## Exercise prompt
For this listing, reproduce the line with "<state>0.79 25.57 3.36", the line with "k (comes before", and the lines between, exactly as they stand. Leave out pictures and all other lines.

## Dataset excerpts
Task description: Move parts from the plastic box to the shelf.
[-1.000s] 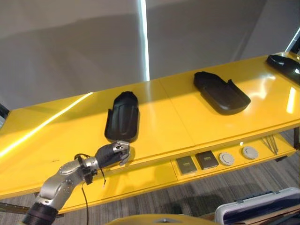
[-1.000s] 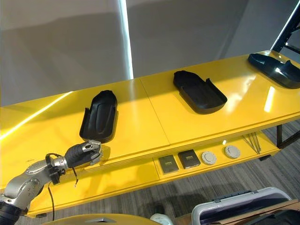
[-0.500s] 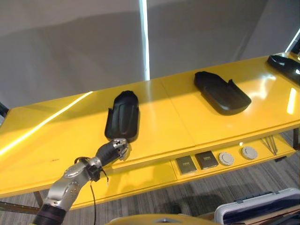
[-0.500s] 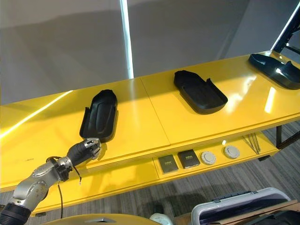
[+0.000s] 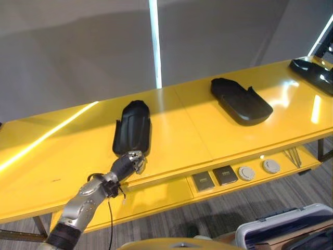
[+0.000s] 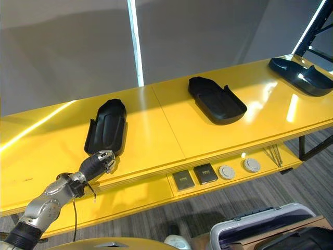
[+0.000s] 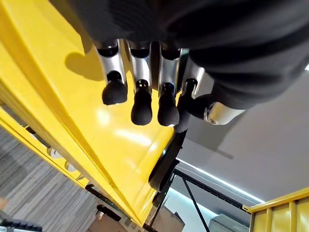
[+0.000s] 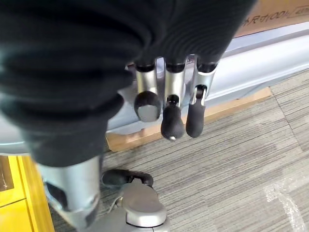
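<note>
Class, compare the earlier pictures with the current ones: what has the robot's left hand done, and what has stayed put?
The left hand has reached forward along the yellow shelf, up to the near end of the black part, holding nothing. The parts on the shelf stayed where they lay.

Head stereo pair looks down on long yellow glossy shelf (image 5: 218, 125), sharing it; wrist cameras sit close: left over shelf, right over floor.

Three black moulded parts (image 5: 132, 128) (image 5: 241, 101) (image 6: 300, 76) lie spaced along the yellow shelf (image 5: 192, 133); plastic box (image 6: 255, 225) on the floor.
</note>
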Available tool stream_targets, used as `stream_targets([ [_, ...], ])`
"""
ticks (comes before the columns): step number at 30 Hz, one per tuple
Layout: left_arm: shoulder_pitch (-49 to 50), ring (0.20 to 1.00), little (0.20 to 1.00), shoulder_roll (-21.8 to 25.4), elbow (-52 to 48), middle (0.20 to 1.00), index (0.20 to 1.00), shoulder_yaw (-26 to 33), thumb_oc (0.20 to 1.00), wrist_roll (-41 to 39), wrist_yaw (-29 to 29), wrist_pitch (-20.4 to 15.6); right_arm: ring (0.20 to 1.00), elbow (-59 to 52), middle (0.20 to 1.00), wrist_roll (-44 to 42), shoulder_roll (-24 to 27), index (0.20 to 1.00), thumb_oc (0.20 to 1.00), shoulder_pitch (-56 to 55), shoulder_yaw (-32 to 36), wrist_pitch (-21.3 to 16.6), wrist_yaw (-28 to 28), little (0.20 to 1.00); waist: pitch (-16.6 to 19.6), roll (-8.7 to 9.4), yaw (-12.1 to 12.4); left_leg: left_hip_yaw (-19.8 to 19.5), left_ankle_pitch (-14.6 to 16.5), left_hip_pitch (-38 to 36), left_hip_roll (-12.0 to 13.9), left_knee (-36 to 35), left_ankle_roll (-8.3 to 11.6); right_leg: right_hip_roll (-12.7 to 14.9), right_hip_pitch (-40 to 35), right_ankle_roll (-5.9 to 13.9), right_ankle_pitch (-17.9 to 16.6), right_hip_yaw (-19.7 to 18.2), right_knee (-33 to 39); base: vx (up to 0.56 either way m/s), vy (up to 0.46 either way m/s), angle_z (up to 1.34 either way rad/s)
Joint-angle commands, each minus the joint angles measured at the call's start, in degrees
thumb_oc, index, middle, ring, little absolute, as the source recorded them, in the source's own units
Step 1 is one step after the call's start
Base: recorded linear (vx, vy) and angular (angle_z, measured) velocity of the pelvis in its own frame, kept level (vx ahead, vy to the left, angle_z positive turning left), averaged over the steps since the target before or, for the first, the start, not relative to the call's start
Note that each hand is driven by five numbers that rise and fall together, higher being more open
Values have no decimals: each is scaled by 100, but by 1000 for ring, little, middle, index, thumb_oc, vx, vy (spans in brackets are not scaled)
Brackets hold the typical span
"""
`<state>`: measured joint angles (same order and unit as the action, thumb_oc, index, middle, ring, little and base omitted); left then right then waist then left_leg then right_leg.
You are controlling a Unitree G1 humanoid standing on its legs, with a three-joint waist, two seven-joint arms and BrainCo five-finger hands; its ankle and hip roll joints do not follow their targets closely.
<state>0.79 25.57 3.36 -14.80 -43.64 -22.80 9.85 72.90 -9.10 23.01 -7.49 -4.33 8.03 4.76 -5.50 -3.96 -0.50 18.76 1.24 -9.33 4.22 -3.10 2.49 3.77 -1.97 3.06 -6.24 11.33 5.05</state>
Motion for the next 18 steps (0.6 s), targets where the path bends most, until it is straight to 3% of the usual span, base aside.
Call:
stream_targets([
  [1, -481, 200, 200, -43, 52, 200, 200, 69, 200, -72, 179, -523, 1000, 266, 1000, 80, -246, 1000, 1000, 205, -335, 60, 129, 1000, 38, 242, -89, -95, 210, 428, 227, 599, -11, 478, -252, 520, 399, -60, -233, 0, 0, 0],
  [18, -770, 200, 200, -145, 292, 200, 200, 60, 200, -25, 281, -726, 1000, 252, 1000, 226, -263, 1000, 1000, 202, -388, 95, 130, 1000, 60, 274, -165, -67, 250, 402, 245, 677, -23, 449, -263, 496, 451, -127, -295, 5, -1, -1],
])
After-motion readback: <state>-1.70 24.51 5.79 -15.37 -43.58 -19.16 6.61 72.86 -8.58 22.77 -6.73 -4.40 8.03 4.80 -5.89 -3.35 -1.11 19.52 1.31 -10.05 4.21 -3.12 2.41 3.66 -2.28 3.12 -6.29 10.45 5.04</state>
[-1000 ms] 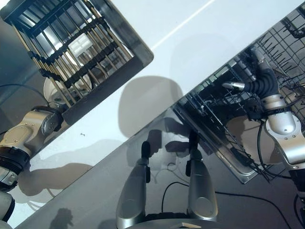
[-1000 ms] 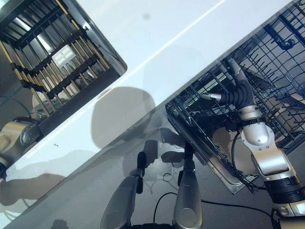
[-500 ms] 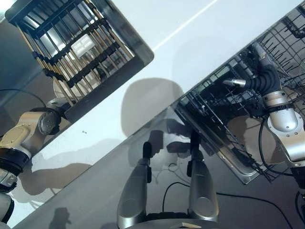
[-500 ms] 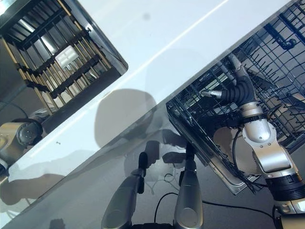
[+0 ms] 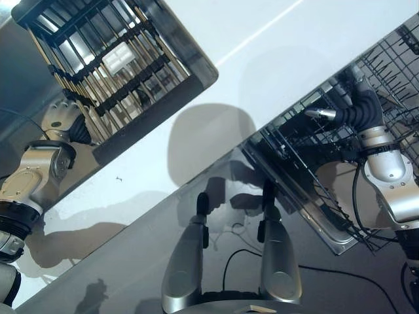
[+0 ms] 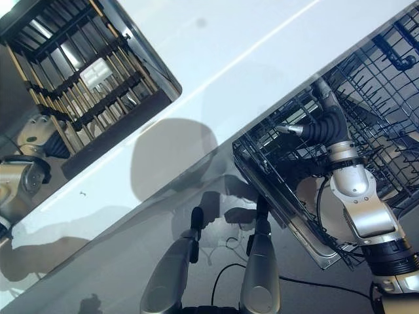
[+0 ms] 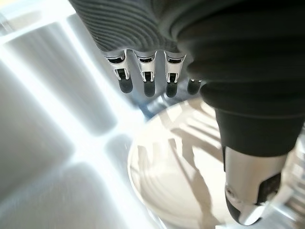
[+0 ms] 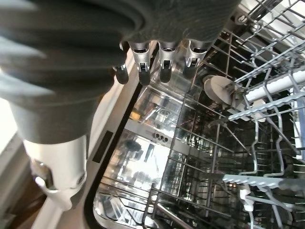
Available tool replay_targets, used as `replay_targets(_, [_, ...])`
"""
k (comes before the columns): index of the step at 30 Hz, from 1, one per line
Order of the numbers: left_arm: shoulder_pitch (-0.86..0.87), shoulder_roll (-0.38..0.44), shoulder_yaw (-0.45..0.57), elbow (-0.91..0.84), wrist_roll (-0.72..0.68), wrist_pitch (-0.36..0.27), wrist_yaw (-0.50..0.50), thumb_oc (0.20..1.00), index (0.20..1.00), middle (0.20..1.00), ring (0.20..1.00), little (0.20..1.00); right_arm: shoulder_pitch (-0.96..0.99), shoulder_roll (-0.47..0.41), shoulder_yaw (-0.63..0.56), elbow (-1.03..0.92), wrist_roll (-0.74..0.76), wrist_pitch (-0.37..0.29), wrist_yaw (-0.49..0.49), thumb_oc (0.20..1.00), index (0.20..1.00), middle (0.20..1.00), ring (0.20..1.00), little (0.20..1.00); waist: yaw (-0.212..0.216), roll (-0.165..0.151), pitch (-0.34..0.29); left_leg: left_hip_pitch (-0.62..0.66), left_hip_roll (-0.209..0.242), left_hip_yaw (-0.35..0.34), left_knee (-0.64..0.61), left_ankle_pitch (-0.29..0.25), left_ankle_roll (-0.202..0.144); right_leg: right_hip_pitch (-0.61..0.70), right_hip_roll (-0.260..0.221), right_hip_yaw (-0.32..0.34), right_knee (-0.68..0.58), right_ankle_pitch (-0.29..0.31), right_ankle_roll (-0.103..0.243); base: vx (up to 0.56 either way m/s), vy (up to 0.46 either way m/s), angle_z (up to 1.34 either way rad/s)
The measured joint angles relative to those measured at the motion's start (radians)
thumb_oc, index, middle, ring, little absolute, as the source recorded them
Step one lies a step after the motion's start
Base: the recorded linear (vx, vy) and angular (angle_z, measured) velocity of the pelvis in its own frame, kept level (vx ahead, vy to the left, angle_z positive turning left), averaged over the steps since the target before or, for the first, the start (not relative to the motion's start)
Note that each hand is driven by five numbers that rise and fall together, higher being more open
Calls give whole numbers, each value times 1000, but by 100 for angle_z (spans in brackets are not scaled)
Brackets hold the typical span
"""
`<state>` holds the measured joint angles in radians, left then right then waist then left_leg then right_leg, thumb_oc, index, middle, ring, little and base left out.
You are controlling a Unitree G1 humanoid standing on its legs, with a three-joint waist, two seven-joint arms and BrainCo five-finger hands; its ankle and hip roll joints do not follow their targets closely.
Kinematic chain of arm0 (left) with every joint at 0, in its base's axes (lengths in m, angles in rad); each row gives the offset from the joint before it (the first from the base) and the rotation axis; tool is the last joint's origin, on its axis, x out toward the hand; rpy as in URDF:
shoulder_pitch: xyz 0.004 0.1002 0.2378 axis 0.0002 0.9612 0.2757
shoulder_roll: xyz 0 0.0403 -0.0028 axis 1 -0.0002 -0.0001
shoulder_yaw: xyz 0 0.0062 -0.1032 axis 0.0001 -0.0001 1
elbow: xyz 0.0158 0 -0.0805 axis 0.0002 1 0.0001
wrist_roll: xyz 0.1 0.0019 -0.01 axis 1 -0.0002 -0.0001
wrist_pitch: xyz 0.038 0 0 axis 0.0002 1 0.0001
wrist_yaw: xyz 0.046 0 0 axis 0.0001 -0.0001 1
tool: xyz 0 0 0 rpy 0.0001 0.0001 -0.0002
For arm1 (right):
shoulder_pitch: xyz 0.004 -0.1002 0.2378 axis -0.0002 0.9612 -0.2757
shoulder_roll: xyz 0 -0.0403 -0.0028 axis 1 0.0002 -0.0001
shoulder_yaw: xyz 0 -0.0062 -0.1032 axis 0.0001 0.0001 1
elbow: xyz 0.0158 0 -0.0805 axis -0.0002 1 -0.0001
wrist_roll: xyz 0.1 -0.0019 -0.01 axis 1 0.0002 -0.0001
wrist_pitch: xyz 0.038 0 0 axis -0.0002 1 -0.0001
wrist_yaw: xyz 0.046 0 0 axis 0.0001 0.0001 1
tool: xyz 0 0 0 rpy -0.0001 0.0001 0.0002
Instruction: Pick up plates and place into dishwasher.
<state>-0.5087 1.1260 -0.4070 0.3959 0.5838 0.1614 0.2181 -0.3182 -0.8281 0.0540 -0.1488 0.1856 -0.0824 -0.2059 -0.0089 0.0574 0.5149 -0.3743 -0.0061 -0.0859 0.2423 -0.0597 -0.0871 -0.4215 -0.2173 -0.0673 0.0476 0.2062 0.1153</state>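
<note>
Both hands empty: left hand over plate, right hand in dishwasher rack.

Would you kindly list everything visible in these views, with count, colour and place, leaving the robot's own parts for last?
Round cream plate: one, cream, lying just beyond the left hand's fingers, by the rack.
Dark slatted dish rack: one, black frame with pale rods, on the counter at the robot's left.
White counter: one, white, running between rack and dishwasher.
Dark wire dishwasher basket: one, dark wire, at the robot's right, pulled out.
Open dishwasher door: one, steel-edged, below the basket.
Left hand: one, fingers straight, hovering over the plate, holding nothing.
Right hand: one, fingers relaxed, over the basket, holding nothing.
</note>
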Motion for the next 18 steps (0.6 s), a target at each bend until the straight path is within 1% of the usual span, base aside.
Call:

## Task solution
<state>0.79 25.57 3.36 -14.80 -43.64 -22.80 9.85 72.90 -9.10 23.01 -7.49 -4.33 8.03 4.76 -5.50 -3.96 -0.50 18.76 1.24 -9.33 4.22 -3.10 2.49 3.77 -1.97 3.06 -6.24 11.33 5.05</state>
Motion for the next 18 steps (0.6 s), targets where the path bends most, until it is straight to 3% of the usual span, base aside.
Call:
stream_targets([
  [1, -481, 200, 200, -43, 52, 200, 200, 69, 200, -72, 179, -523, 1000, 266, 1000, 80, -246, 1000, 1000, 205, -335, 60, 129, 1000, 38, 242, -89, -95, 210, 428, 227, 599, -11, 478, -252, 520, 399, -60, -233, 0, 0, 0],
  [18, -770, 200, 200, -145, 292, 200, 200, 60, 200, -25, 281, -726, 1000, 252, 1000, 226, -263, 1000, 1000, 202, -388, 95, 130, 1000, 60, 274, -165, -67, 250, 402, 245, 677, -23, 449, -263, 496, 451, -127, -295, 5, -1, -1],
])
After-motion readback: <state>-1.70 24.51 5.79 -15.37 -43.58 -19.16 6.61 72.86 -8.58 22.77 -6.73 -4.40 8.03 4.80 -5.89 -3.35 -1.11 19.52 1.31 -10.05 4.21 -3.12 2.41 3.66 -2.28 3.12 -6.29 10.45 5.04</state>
[-1000 ms] 
[-1000 ms] 
[-500 ms] 
[-500 ms] 
[+0 ms] 
[+0 ms] 
[+0 ms] 
[+0 ms] 
Available tool replay_targets, used as `replay_targets(_, [_, ...])`
"""
k (comes before the columns): index of the step at 30 Hz, from 1, one per line

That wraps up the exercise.